After being part of the team that won the FA Youth Cup in April 1964, which also included John Aston, David Sadler and George Best, Fitzpatrick made his professional debut at the age of 18 in February 1965, filling in for the injured Nobby Stiles at left-half in a 1–0 away defeat to Sunderland. On 16 October 1965, he became Manchester United's first ever substitute in a Football League match, coming on for Denis Law in a 5–1 away defeat against Tottenham Hotspur. He made only sporadic appearances over the next two seasons, exclusively as a wing-half, where his opportunities were limited by the appearances of Stiles and Paddy Crerand. The 1967–68 season saw him make more regular appearances in a variety of positions, including in the forward line, but it was not until February 1969 that he found his ultimate position as a right-sided full-back, filling in for the injured Shay Brennan. His season came to a slightly premature end, when he was sent off in the first leg of the European Cup semi-final against Milan, following which he had to have a police escort to the changing rooms. The incident resulted in Fitzpatrick receiving an eight-week suspension.

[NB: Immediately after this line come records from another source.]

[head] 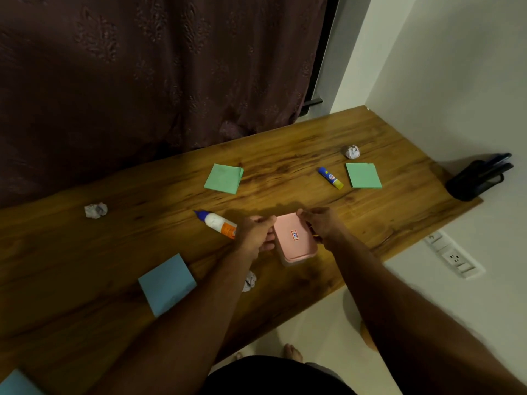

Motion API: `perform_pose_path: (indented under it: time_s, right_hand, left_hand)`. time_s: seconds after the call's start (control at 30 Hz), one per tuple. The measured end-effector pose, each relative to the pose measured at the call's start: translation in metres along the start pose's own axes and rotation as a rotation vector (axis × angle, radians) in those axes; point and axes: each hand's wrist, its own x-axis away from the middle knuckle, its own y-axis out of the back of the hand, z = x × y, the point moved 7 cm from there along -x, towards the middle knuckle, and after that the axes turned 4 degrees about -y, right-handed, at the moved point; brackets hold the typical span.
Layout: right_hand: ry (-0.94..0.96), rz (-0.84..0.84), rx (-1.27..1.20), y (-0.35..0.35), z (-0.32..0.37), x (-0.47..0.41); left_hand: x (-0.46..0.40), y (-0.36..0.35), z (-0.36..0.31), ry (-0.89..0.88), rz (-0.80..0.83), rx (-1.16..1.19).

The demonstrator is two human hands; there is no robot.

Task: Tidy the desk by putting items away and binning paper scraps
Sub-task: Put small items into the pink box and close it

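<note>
Pink box between fingers; green pads; blue pad; brown wood-grain desk; maroon patterned curtain.

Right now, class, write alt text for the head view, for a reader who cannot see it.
Both hands, left hand and right hand, hold a pink lidded plastic box on a wooden desk. Around it lie a white glue bottle, blue glue stick, green paper squares and crumpled paper balls.

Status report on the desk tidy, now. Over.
Left hand and right hand both grip the pink box, lid on. Glue bottle, glue stick and crumpled scraps lie loose on the desk. Nothing blocking.
</note>
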Motion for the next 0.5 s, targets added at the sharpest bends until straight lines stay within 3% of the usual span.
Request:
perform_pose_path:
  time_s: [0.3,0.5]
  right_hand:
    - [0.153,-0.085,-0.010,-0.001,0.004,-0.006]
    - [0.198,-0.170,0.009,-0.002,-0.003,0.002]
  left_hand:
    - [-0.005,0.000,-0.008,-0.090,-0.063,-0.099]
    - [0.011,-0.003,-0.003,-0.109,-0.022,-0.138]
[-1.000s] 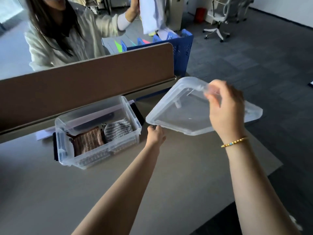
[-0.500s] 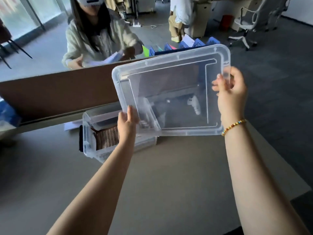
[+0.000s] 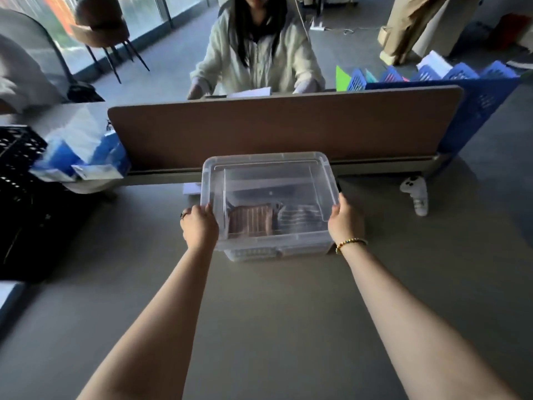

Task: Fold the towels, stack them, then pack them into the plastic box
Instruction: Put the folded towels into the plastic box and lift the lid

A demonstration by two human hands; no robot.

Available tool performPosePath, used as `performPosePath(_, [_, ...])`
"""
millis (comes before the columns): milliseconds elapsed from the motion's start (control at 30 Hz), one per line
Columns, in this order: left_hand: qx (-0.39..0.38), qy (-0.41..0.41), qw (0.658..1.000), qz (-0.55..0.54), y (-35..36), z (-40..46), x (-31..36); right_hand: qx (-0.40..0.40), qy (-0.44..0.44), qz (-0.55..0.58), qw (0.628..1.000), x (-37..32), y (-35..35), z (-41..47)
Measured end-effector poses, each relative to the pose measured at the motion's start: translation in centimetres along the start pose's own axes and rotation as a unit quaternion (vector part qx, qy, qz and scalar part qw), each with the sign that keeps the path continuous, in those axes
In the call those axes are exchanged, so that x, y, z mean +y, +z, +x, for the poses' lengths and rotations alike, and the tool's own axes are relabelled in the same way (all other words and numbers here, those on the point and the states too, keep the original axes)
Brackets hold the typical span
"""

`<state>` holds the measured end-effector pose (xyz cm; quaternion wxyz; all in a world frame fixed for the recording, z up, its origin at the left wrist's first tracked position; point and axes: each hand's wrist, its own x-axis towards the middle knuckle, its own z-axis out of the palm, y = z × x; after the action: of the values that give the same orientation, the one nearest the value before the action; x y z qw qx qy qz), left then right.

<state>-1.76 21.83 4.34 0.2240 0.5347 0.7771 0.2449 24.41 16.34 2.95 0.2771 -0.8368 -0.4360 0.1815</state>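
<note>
Both hands, left grip [image 3: 199, 226] and right grip [image 3: 344, 220], pinch the clear lid [image 3: 268, 180] by its short ends, squarely over the plastic box [image 3: 277, 251] on the bench [image 3: 259, 313], folded towels [image 3: 251, 220] inside.

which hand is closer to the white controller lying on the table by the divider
Right. The right hand grips the right edge of the clear plastic lid, on the side towards the white controller. The left hand grips the lid's left edge, with the whole box between it and the controller.
</note>
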Motion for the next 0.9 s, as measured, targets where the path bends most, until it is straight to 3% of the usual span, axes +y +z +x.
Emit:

Fitzpatrick retained his place in the side at the start of the 1969–70 season, but an injury gained against Tottenham on 22 November 1969 ruled him out for the next four months. He recovered to play in the last seven matches of the season, and after the departure of Brennan to become player–manager at Waterford United, he missed only seven league matches in 1970–71. He made only one appearance in 1971–72, after a recurrence of the knee cartilage problem he had experienced two years earlier, which subsequently required four operations to correct. Although he was able to return for the start of the 1972–73 season, he lasted just six matches in the first team and another two in the reserves before retiring on medical advice, bringing to an end a career in which he made nearly 150 appearances, and scored 10 goals. In recognition of his nine years of service to the club, Manchester United presented Fitzpatrick with a cheque for £20,000, as well as organising a cabaret dinner in his honour, which raised a further £1,000. When John moved back to Aberdeen, he took on Club management roles in the Scottish Highland Football League with Buckie Thistle FC, and subsequently with Huntly FC.

== Statistics ==

Appearances and goals by club, season and competition
Club: Season; League; Cup; League Cup; Europe; Other; Total
Apps: Goals; Apps; Goals; Apps; Goals; Apps; Goals; Apps; Goals; Apps; Goals
Manchester United: 1964–65; 2; 0; 0; 0; —; 0; 0; —; 2; 0
1965–66: 4; 0; 0; 0; 1; 0; 0; 0; 5; 0
1966–67: 3; 0; 0; 0; 0; 0; —; —; 3; 0
1967–68: 17; 0; 2; 0; —; 2; 0; 0; 0; 21; 0
1968–69: 30; 3; 6; 1; 4; 0; 0; 0; 40; 4
1969–70: 20; 3; 1; 0; 5; 0; —; —; 26; 3
1970–71: 35; 2; 2; 0; 6; 1; 43; 3
1971–72: 1; 0; 0; 0; 0; 0; 1; 0
1972–73: 5; 0; 0; 0; 1; 0; 0; 0; 0; 0; 6; 0
Total: 117; 8; 11; 1; 12; 1; 7; 0; 0; 0; 147; 10

==Honours==
Manchester United
- European Cup: 1967–68

== Later life ==
After retiring, he returned to his home town of Aberdeen, where he went into business as a wine importer.

He died in December 2020 at the age of 74.